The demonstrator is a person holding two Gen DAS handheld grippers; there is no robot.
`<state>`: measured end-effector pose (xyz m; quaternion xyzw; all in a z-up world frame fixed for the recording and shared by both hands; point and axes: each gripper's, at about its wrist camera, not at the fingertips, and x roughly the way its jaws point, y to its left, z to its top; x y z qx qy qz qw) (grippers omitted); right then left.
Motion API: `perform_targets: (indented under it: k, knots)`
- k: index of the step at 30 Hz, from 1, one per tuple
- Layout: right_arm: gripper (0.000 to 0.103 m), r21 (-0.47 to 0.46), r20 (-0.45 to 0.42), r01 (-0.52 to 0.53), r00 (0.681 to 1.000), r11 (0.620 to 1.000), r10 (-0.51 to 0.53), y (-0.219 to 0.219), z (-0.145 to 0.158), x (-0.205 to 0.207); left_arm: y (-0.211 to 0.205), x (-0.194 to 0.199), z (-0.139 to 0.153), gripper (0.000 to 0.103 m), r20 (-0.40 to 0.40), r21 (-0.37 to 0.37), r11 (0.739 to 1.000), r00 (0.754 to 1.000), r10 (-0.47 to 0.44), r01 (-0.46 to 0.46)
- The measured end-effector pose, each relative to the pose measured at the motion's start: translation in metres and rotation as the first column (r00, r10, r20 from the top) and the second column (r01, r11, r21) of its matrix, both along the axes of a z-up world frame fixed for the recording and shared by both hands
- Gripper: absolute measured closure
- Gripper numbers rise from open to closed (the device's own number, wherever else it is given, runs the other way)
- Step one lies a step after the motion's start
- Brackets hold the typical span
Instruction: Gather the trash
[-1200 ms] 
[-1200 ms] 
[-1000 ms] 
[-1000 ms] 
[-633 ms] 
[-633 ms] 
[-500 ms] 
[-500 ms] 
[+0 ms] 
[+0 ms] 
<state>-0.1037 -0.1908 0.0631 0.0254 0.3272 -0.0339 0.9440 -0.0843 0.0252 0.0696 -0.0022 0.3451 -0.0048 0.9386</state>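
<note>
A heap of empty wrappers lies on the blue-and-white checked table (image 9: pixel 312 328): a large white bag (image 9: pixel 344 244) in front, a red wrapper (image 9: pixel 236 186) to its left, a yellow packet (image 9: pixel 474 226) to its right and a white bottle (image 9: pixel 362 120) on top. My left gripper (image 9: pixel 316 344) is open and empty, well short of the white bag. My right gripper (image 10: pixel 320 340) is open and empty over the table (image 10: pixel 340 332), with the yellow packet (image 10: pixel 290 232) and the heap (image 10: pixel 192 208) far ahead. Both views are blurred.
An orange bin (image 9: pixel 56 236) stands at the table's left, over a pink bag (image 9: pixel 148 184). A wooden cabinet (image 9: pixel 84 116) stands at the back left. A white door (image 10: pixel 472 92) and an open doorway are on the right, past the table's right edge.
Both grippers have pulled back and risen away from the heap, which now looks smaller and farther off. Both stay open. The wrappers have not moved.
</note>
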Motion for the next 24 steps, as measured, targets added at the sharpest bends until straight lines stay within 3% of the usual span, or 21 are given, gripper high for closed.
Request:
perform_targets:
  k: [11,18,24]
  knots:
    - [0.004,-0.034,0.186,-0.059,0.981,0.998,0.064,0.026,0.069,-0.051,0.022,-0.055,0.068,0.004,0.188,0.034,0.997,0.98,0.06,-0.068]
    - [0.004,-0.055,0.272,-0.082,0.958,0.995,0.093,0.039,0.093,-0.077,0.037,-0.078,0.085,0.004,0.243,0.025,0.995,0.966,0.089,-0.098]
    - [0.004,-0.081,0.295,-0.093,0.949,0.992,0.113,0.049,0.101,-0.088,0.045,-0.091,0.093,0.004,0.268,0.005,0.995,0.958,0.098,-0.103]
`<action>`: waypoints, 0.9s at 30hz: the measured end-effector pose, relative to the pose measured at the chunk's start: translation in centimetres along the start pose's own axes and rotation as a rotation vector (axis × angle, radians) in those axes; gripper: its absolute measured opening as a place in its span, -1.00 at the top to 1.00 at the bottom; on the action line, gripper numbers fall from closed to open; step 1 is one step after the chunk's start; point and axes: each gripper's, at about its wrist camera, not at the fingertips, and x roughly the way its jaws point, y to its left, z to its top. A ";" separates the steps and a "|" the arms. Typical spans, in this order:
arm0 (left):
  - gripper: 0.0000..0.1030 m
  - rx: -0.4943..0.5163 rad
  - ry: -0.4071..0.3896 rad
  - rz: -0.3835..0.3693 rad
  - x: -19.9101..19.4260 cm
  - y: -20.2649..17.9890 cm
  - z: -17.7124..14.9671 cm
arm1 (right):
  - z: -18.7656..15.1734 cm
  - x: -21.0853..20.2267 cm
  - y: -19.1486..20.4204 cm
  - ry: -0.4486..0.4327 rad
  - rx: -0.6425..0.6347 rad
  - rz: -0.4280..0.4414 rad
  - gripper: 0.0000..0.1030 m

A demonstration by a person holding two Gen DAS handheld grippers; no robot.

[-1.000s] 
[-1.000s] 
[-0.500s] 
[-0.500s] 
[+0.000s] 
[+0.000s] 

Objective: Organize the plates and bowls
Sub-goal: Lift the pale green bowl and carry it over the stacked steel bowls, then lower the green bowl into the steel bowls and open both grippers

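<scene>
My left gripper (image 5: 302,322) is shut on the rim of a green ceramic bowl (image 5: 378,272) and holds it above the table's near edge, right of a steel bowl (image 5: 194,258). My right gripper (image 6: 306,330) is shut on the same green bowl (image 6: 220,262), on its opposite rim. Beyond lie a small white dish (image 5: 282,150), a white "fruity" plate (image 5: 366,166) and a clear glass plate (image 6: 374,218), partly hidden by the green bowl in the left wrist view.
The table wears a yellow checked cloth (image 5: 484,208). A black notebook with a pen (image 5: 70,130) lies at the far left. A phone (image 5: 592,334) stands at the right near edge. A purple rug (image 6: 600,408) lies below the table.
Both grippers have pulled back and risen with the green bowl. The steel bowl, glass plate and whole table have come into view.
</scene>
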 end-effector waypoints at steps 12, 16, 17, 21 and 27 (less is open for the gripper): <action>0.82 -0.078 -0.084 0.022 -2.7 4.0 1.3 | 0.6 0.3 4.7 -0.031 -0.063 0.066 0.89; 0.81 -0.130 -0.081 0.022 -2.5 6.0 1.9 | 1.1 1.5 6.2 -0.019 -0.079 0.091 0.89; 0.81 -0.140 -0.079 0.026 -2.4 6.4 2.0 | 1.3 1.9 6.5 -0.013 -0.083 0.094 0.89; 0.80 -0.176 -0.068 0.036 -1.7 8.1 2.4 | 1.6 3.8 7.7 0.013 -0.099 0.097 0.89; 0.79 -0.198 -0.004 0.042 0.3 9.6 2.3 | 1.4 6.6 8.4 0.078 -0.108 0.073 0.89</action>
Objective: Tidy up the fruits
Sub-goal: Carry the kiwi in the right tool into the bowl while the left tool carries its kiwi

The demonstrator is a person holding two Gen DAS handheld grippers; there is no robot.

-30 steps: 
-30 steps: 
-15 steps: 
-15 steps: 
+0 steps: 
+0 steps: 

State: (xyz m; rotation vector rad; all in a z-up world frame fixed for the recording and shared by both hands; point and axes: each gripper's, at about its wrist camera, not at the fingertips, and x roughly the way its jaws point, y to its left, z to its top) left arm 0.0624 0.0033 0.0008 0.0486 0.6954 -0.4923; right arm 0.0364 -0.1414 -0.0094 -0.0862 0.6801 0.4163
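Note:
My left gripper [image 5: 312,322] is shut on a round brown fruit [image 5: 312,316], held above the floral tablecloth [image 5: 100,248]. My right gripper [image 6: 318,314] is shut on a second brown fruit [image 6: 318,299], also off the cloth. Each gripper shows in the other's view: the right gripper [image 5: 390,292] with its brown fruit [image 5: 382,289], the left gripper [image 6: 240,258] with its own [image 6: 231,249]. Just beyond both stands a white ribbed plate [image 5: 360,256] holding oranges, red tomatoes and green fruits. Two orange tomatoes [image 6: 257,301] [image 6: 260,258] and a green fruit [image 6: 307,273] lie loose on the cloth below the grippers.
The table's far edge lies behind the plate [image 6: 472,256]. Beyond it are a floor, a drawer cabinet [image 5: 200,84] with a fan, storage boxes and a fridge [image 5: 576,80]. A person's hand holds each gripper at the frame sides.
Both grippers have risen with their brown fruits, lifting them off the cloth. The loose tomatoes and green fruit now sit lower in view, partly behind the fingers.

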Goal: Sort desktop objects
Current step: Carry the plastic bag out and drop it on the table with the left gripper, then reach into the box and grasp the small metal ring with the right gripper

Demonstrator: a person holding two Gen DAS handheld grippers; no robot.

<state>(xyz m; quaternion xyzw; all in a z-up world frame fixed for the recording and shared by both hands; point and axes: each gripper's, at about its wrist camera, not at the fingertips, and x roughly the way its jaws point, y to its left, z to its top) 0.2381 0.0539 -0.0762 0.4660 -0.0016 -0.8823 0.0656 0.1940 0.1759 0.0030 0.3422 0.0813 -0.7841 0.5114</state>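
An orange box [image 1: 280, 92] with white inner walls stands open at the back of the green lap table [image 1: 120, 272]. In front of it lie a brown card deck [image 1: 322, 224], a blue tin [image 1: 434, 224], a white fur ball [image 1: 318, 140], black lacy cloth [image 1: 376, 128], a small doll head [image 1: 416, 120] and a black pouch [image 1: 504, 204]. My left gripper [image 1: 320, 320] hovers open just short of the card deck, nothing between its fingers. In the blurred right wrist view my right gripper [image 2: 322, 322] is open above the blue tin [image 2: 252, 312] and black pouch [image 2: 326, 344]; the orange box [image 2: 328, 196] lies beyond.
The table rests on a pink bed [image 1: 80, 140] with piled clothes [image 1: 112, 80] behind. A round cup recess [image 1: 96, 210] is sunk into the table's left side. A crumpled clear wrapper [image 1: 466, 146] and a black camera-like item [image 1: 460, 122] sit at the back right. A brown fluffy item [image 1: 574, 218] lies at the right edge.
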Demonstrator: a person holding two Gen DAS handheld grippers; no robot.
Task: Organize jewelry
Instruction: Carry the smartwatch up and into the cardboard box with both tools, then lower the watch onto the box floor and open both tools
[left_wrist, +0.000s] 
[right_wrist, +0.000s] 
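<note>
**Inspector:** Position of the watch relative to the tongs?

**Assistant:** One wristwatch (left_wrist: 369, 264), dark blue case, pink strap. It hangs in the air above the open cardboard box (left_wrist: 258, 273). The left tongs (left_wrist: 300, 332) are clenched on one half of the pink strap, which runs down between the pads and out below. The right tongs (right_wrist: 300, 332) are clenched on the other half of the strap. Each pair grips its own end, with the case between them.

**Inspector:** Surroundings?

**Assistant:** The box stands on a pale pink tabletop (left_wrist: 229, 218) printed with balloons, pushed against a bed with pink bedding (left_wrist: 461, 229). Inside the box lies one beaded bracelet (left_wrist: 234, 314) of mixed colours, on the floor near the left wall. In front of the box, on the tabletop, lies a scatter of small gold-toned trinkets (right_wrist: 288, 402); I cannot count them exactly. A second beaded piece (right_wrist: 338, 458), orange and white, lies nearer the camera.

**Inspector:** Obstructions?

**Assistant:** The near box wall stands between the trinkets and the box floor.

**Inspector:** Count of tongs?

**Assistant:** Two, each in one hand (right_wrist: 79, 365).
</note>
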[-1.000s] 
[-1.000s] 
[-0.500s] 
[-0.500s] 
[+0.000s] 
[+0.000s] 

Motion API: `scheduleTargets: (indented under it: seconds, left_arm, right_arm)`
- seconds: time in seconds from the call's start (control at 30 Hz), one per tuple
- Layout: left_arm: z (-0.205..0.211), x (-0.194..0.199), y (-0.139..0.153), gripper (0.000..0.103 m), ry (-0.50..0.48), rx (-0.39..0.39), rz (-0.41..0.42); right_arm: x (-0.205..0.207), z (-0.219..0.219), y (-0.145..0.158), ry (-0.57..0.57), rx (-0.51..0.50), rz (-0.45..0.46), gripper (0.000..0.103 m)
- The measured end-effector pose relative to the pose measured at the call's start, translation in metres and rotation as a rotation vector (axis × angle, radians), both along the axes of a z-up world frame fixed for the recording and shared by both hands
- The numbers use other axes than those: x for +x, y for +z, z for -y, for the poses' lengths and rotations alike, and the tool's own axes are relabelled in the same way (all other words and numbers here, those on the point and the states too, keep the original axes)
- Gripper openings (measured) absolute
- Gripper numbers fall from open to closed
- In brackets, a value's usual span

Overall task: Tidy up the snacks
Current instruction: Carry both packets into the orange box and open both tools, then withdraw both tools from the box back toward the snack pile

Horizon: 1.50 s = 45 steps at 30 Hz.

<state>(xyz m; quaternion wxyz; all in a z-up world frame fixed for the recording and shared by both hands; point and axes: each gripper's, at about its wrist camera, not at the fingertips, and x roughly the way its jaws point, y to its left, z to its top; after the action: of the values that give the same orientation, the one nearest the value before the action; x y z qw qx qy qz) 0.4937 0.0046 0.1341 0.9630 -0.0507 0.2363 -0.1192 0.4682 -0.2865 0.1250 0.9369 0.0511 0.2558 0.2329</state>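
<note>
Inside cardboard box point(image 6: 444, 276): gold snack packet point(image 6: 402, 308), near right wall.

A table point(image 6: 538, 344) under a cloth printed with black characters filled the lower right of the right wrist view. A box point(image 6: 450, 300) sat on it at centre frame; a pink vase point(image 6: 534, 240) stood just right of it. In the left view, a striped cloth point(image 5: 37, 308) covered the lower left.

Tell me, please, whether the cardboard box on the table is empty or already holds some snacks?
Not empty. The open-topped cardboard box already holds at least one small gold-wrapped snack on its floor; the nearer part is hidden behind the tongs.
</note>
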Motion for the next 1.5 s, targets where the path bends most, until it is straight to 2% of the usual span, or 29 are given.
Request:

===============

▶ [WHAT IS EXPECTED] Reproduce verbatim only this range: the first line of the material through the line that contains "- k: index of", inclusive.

▶ [YOUR SOLUTION]
The demonstrator is a person holding two Gen DAS handheld grippers; there is no robot.
`<state>`: measured end-effector pose (xyz m; quaternion xyzw; all in a z-up world frame fixed for the recording and shared by both hands; point and axes: each gripper's, at about its wrist camera, not at the fingertips, and x roughly the way its jaws point, y to its left, z to its top; x y z qx qy qz qw) (grippers omitted); right then left.
Motion API: `perform_targets: (indented under it: k, knots)`
- k: index of the step at 30 Hz, from 1, one per tuple

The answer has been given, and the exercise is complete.